Later that day, Miller's daughter Dora, who had been safely out of town, races through the woods and breaks the blockade to be with her father and her sweetheart Anton. In the woods, she comes across the dismembered bodies of the Schilt family. As she arrives at the village, her father, already suspicious of the circus, considers the circus animals the culprits while Anton defends the circus as he thinks it the only distraction from the plague and takes Dora to the circus to show her that the circus animals are safe.

The same night, the two twin acrobats lure Hauser's two boys into the Hall of Mirrors, where they bite them. We see the bats drip the drained blood unto the body of the Count and again hear the gypsy commune with the Count on whose children to kill next, Miller's or the mayor's.

As his sons are missing, Hauser attacks the dwarf and the villager find the boys' dead bodies, he and the mayor begin to shoot the circus animals. The mayor also shoots at Emile, who however remains unharmed. The mayor collapses, dead by heart failure, while his daughter runs off with Emile. At the Count's tomb he bites and kills her.

Dora and Anton also visit the Hall of Mirrors. The twin acrobats try to bite Dora as well but the cross she is wearing saves her. Later, the vampires enter the school house; Emile kills the students while the gypsy (now revealed as the twin's mother) tears off the cross from Dora's neck, enabling the twins to attack her. Dora however escapes into the school chapel. She tosses a wooden cross unto the female twin, piercing her heart, killing both twins simultaneoulsly, while the gypsy and Emile flee.

Meanwhile, Dr. Kersh has returned from the capital with an imperial escort and medicines for the plague. He also brings news of vampire killings in various the villages, all of them toured by the Circus of Night, and that Emile is Mitterhouse's kinsman. The men attack the circus and Hauser sets fire to the Hall of Mirrors but is himself caught between a visiion and the fire, burning along with the tent.

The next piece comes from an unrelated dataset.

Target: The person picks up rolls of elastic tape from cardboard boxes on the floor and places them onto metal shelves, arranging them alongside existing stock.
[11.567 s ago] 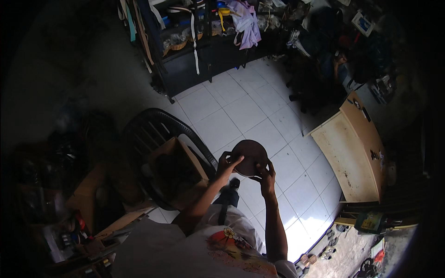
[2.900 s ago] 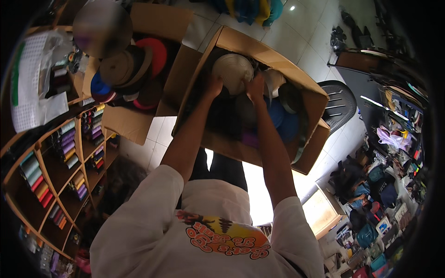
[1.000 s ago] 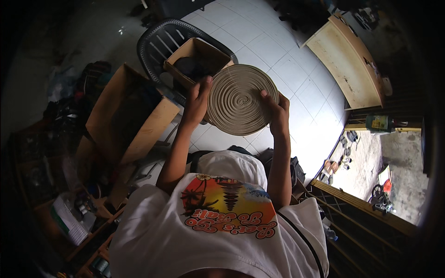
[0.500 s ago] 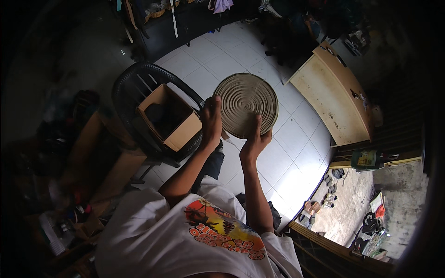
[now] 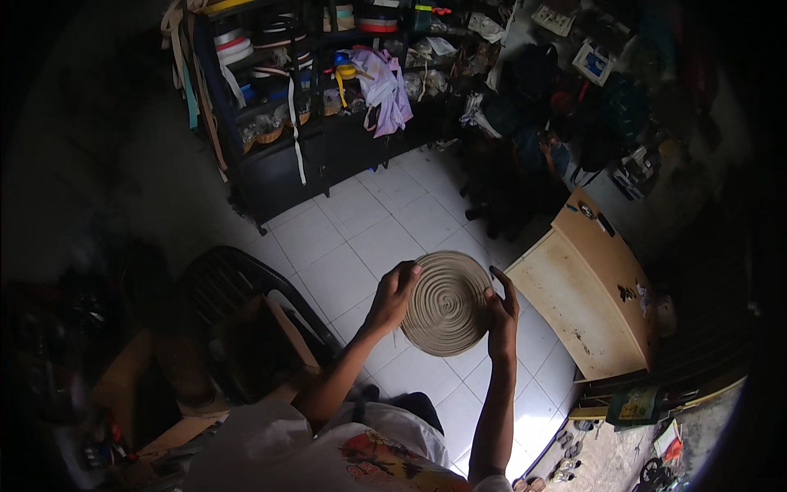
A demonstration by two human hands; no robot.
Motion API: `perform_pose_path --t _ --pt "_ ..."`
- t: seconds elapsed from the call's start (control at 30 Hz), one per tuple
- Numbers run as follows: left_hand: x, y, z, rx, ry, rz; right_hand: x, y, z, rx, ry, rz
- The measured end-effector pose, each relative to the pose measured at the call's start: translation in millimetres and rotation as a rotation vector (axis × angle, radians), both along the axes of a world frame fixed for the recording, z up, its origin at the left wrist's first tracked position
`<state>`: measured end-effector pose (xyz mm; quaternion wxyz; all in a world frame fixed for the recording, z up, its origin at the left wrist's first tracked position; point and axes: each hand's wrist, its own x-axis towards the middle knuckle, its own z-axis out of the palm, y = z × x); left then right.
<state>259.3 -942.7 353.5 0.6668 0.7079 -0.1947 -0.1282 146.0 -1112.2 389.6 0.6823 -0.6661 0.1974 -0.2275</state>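
A flat, round roll of grey-brown webbing (image 5: 445, 303), wound in a tight spiral, is held up above the floor with its coiled face toward me. My left hand (image 5: 393, 297) grips its left edge, the thumb lying on the rim. On the opposite edge my right hand (image 5: 502, 320) is closed round the roll, thumb on the near face and a finger reaching up past the rim. The back of the roll, with the fingers behind it, is hidden.
A black shelf rack (image 5: 303, 164) with webbing rolls and hanging straps stands at the far side. To the left is a black chair (image 5: 288, 285) with an open cardboard box (image 5: 297, 336). A wooden desk (image 5: 566, 303) stands right. Another person (image 5: 553, 156) is in the dark far right.
The view has tilted up, bringing the shelf rack into sight. My right hand has shifted from the roll's lower edge to its right side; both hands keep holding it.
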Motion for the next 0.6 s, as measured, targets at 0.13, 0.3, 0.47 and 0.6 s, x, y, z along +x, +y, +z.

Lawrence Payne in the film's climactic battle
Lawrence Payne in the film's climactic battle

Dora is kidnapped and taken to the crypt, where Emile wants to resurrect the Count. As Emile approaches Dora to drain her, the gypsy pushes the girl aside and is hit by Emile's fangs. As she falls down dead, her face is rejuvenated, revealing her to be Anna Miller. Anton, Miller and the soldiers enter the crypt and Miller pierces Emil with the stake taken from the Count's chest before he himself dies. But then the Count, freed from the stake and fed on enough blood, rises from the sarcophagus. Anton fends him off with his cross-shaped crossbow and decapitates the vampire with the drawstring. As Anton and Dora exit the tomb, the villagers set the ruins alight with torches.